Binaries for multiple platforms are released on GitHub.

To install the Nomad Onload Device Plugin on your Nomad Client instance, copy the nomad-device-onload binary to the host's Nomad plugin_dir (e.g. /opt/nomad/data/plugins).

Then add a plugin config stanza to your Nomad configuration:

# onload.hcl
plugin "nomad-device-onload" {
  config {
    # Mount Onload into images
    mount_onload = true
  }
}

Onload Devices

When installed, this plugin will discover an Onload installation and make plugin-based devices available to Nomad Clients. The plugin publishes the following "device types"; which are available depend on whether the host OS has installed Onload and TCPDirect.

Device Type Onload? TCPDirect? Notes
N N Nothing mounted. No devices published, even with SFC hardware
onload Y N Onload mounted, LD_PRELOAD per set_preload config
zf N Y Only TCPDirect mounted, LD_PRELOAD skipped
onloadzf Y Y Like onload, but TCPDirect is also mounted.

When a one of those device types, such as onload is specified in a Nomad Job's resource stanza, then the plugin will install Onload binaries and libraries and device files into the Task, and optionally LD_PRELOAD Onload. Onload performance tuning may be applied via its various EF_ environment variable knobs.

task {
  env {
    EF_TCP_SERVER_LOOPBACK = "2"
    EF_TCP_CLIENT_LOOPBACK = "4"
  } 
  resources {
    device "onload" {}
  }
}

Here is how Onload devices are fingerprinted:

  • If Onload/TCPDirect is not installed, there are no devices available.
  • Each "SFC interface" (Solarflare/Xilinx/AMD Network Card) is discovered with Vendor amd
  • If there are no SFC interfaces found, we create a fake one called none

So if we have both Onload and TCPDirect installed along with two SFC interfces eth0 and eth1, we'd have the following devices available to a Nomad Client:

  • amd/onload/eth0 amd/zf/eth0 amd/onloadzf/eth0
  • amd/onload/eth1 amd/zf/eth1 amd/onloadzf/eth1

Or similarly, with Onload and TCPDirect installed, but without SFC interfaces:

  • amd/onload/none amd/zf/none amd/onloadzf/none

Nomad allows devices to be selected per this device name:

  • <device_type>
  • <vendor>/<device_type>
  • <vendor>/<device_type>/<model>

Thus, by simply specifying the Device Type name onload, we get the Onload capability. However, the full information can be used in name, as well as the attributes used in contraint and affinity.

Timekeeping Devices

If configured with probe_pps or probe_ptp, this plugin will also detect devices under /dev/pps* and /dev/ptp*. The will be made available as pps and ptp device types.

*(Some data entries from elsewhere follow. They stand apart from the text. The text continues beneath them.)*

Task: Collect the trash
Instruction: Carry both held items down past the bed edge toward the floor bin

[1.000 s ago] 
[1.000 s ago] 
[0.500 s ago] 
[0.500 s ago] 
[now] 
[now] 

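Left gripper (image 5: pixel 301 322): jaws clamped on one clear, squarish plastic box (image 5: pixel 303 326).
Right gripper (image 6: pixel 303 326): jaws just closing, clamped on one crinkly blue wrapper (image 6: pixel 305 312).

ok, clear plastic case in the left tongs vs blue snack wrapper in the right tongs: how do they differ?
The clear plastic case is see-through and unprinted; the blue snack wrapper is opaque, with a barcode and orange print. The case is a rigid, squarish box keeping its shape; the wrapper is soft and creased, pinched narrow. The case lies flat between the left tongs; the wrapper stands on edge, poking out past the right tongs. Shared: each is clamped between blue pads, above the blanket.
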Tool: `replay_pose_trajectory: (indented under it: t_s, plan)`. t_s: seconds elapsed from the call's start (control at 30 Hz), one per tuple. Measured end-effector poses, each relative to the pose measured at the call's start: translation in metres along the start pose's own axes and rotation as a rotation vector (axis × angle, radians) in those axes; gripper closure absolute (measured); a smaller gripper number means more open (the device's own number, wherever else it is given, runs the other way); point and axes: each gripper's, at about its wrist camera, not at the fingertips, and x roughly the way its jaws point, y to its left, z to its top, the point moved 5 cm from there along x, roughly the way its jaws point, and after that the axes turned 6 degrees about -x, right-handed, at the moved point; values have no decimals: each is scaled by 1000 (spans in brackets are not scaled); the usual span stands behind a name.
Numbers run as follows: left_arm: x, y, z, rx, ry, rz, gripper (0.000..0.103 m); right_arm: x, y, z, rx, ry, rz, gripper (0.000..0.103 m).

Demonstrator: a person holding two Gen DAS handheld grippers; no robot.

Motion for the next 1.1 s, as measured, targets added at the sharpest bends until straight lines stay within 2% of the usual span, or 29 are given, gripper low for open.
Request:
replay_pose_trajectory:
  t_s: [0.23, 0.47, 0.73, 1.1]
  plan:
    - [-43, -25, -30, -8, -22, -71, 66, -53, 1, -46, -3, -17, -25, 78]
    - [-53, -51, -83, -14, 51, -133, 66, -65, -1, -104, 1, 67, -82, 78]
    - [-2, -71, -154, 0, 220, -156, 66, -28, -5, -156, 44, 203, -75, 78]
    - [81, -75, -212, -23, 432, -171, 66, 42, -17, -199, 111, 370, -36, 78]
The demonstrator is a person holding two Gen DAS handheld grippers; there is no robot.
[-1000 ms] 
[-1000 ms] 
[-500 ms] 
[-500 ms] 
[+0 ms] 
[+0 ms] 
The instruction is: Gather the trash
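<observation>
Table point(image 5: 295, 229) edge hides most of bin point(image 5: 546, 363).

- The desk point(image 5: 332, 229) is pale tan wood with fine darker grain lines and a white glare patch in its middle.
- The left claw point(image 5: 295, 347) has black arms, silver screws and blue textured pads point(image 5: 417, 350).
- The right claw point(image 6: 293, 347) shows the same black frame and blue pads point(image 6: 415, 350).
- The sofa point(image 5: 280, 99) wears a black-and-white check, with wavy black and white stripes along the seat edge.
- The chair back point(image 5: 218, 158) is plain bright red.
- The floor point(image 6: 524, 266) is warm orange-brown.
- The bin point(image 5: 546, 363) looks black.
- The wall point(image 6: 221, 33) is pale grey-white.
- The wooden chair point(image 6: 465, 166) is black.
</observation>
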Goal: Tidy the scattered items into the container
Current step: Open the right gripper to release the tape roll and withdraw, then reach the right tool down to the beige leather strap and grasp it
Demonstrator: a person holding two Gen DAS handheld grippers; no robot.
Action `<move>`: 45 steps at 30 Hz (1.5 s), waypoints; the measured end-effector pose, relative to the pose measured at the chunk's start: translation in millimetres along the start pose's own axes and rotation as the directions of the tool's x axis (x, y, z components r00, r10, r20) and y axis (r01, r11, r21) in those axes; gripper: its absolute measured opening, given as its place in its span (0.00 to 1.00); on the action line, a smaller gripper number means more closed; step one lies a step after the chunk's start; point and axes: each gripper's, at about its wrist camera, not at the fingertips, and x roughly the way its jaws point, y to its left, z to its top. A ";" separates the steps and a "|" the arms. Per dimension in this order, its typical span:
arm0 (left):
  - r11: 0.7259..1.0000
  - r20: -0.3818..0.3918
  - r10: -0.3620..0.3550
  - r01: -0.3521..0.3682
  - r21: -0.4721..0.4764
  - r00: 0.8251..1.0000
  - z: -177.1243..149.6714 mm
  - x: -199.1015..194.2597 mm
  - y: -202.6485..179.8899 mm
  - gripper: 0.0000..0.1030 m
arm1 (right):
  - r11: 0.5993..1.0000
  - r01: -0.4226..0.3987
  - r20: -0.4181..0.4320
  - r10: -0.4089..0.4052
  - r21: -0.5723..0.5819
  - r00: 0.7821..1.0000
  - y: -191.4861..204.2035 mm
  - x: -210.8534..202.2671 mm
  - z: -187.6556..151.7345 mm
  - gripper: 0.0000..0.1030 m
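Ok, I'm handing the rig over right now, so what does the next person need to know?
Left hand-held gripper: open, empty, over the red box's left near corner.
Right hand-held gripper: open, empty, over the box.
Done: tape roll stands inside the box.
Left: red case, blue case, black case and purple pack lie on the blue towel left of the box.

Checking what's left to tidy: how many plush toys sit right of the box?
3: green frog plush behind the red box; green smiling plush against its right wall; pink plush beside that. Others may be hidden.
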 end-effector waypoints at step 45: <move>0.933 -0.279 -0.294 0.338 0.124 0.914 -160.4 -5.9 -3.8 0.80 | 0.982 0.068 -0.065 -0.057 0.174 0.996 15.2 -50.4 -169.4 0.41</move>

  • none/pps/<interface> : for example /none/pps/pps0
  • none/ptp/<interface> : for example /none/ptp/ptp1

Plugin Configuration

The following settings are available to configure the plugin behavior, per above.

Devices and libraries are always installed when a nomad-onload device is used in the resources stanza. Setting any partiular path to empty string "" will disable that mount. For example, host_profile_dir_path = "" will prevent mount profiles.

If mount_onload is enables mounting of all the files and paths configured below it, All mounts are read-only.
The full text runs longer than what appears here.